PCVフィルターの交換はジャッキアップせずに行える作業だから簡単ちゃー簡単な作業だけど、何度も言うように4P10エンジンのエンジンルームは狭くて暗い。

その為、作業するなら長時間使える作業用ライトやスナップリングプライヤー・10mmのボックスレンチ&ラチェットが必要。

PCVフィルターの交換作業は30分程で完了する。

ただし冷凍機搭載車両のPCVフィルターの交換作業は難易度が高い。

冷凍機が搭載されている車両はベルト交換に特殊工具が必要。

冷凍ベルトの調整方法は特殊工具でプーリーを回転させてベルトを調整するタイプ。

ベルトの貼りすぎは冷凍機のコンプレッサーに負担が掛かり故障の原因となる、だから自信がないならプロに作業してもらった方が安心。

とはいえ4P10エンジンのPCVフィルターの詰まりは早いしスグに詰まってしまうからDIYで作業した方が費用を抑えられる。

この記事を読んでキャンターのPCVフィルターを交換しなきゃ。

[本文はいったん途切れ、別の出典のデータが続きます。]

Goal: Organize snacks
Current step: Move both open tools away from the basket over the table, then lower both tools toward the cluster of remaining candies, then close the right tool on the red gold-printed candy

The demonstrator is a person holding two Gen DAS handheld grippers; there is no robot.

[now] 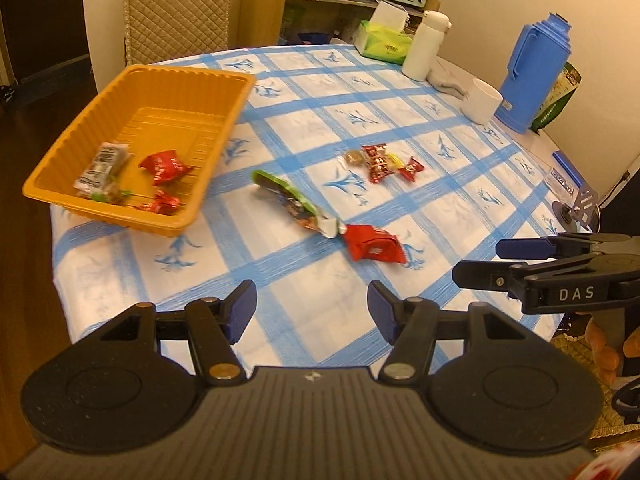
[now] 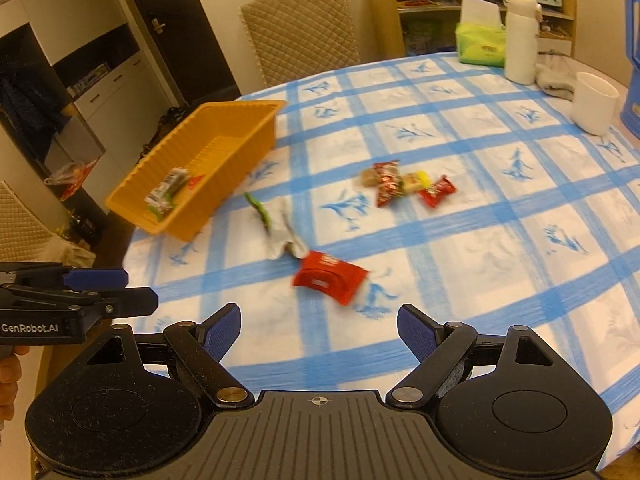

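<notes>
An orange tray [image 1: 72,136] [image 2: 244,136] sits at the table's left edge with several wrapped snacks in it, among them a red packet [image 1: 166,166]. On the cloth lie a red packet [image 1: 374,244] [image 2: 330,276], a long green wrapper [image 1: 294,200] [image 2: 276,228] and a cluster of small sweets [image 1: 384,162] [image 2: 404,184]. My left gripper [image 1: 312,306] hovers open over the near table edge, nothing between its fingers. My right gripper [image 2: 320,330] is open too, empty, just short of the red packet. Each gripper shows side-on in the other's view.
At the back right stand a white bottle [image 1: 424,46], a white cup [image 1: 482,100], a blue thermos jug [image 1: 534,72] and a green tissue pack [image 1: 384,40]. A padded chair [image 1: 178,8] stands behind the tray. The checked tablecloth [image 1: 304,112] covers a round table.
</notes>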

って思ってくれると凄く嬉しい。

定期的なPCVフィルターの交換はトラブルを事前に回避できる。

ターボチャージャーを交換する際にはPCVフィルターの交換は必須。
定期的なPCVフィルターの交換は必要でありターボチャージャーからオイルが漏れだしたら、まずはPCVフィルターを疑うのもアリ。
整備解説解説書をよく読み、4P10エンジンの仕組みをよく理解し故障診断ならびに修理に向き合っていただけると俺は凄く嬉しい。
ユーザーさんがこの記事にたどり着いたならば定期的なオイル交換やPCVフィルターの交換は必ず行ってほしい。